*Work to be completed*
Take each line of the data that contains the string "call" and copy it.

*Information supplied*
Start of Block
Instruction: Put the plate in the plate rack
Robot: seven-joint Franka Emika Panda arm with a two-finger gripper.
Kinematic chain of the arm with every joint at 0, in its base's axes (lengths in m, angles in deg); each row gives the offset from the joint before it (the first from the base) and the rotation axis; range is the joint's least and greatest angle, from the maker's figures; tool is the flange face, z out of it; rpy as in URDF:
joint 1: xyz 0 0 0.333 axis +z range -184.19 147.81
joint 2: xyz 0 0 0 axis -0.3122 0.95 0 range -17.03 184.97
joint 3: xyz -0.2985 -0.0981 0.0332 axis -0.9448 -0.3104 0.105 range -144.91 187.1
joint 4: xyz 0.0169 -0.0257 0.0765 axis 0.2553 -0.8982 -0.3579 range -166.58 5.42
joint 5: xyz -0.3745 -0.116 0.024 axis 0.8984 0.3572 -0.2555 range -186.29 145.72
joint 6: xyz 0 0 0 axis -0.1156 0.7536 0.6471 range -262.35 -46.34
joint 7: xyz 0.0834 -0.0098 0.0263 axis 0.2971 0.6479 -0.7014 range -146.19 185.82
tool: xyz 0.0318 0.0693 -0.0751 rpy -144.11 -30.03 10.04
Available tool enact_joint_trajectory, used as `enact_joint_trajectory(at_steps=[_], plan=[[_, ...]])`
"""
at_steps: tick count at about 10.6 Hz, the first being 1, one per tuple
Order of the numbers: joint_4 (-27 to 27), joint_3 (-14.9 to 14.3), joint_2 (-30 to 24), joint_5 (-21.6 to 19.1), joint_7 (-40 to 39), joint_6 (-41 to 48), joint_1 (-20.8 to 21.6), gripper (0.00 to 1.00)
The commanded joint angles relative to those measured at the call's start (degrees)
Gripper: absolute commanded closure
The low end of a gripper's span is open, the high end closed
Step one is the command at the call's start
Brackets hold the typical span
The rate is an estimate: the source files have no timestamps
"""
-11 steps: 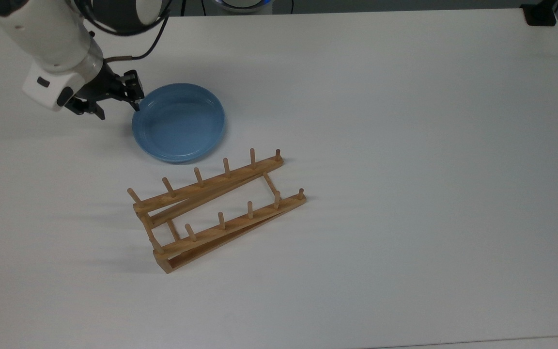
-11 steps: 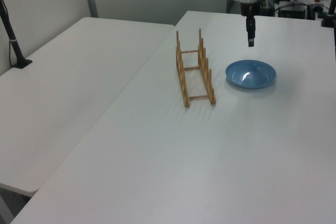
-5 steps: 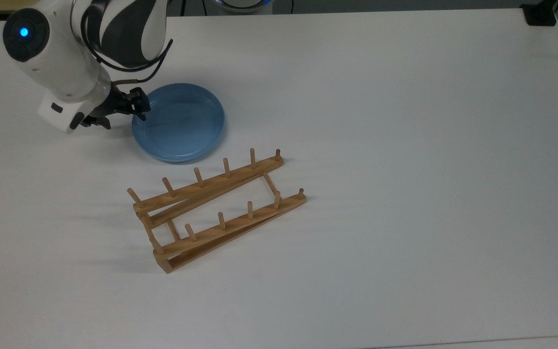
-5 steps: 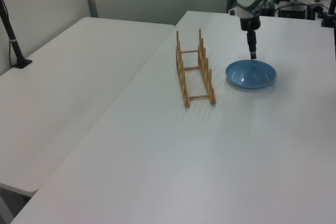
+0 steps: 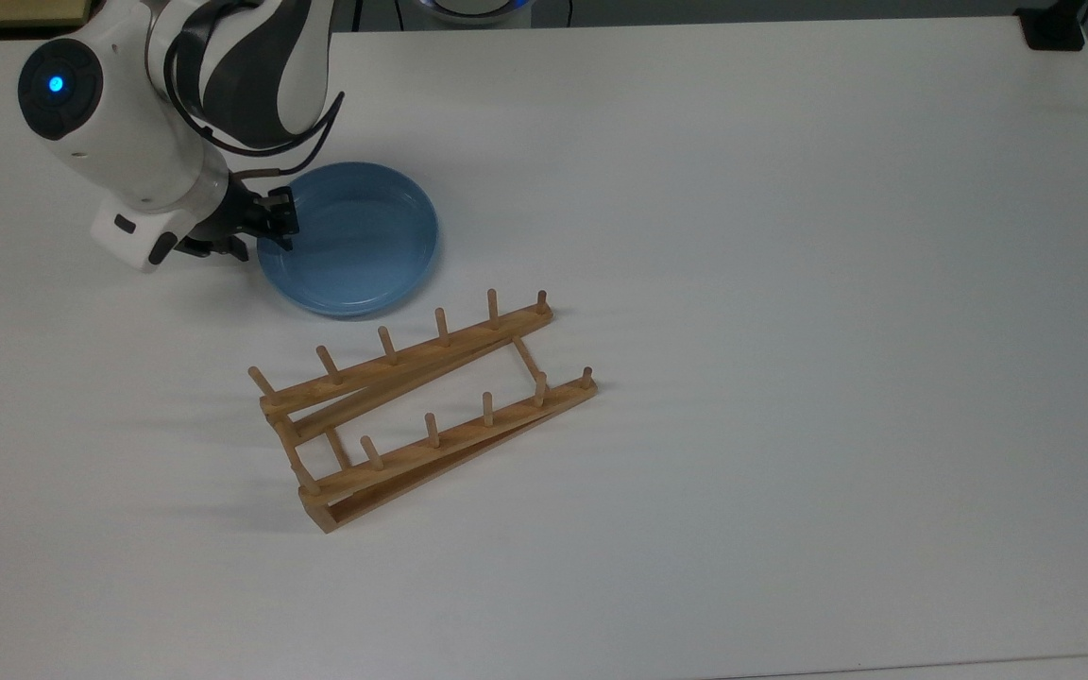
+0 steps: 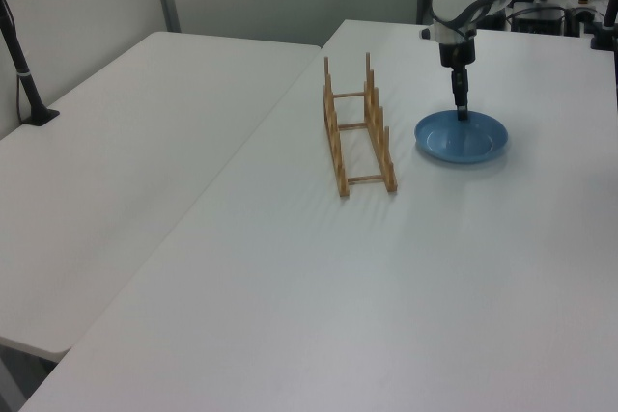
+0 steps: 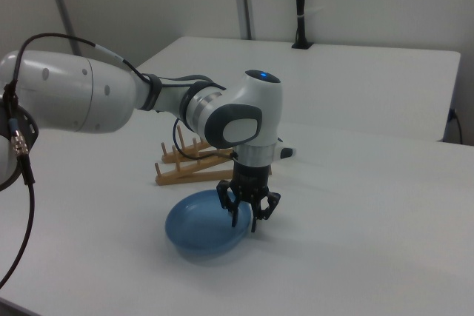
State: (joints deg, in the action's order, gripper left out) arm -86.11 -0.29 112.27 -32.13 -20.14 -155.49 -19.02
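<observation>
So right now we've got the claw (image 7: 246,211) dropped down over the rim of the plate (image 5: 352,241), on the top view's left side, fingers spread apart so they straddle the edge, one inside and one outside by the look of it. The plate's lying flat on the table (image 5: 790,283), just beside the plate rack (image 5: 421,406) but not touching it. Going for the rim makes sense to us, since a flat plate gives nothing else to pinch.

My white table (image 5: 790,283), the plate rack (image 5: 421,406) standing near its middle, the plate (image 5: 355,241) lying flat (light blue, glossy) just beside the rack.
</observation>
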Motion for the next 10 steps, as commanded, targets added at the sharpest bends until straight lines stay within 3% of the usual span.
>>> enact_joint_trajectory(at_steps=[1,4,7,10], plan=[[-1.58,0.11,0.43,-1.43,1.63,-3.11,1.53,0.73],[-2.29,0.29,0.53,-1.34,2.42,-4.44,1.8,1.0],[-2.03,0.11,-1.05,-1.26,1.9,-3.56,1.62,1.0],[-1.07,-0.59,-6.48,-1.26,2.16,-1.19,0.92,1.0]])
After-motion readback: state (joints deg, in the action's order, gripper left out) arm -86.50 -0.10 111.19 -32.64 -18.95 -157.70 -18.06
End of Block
*Answer to this problem*
The commanded joint angles relative to those measured at the call's start (degrees)
Step one is the command at the call's start

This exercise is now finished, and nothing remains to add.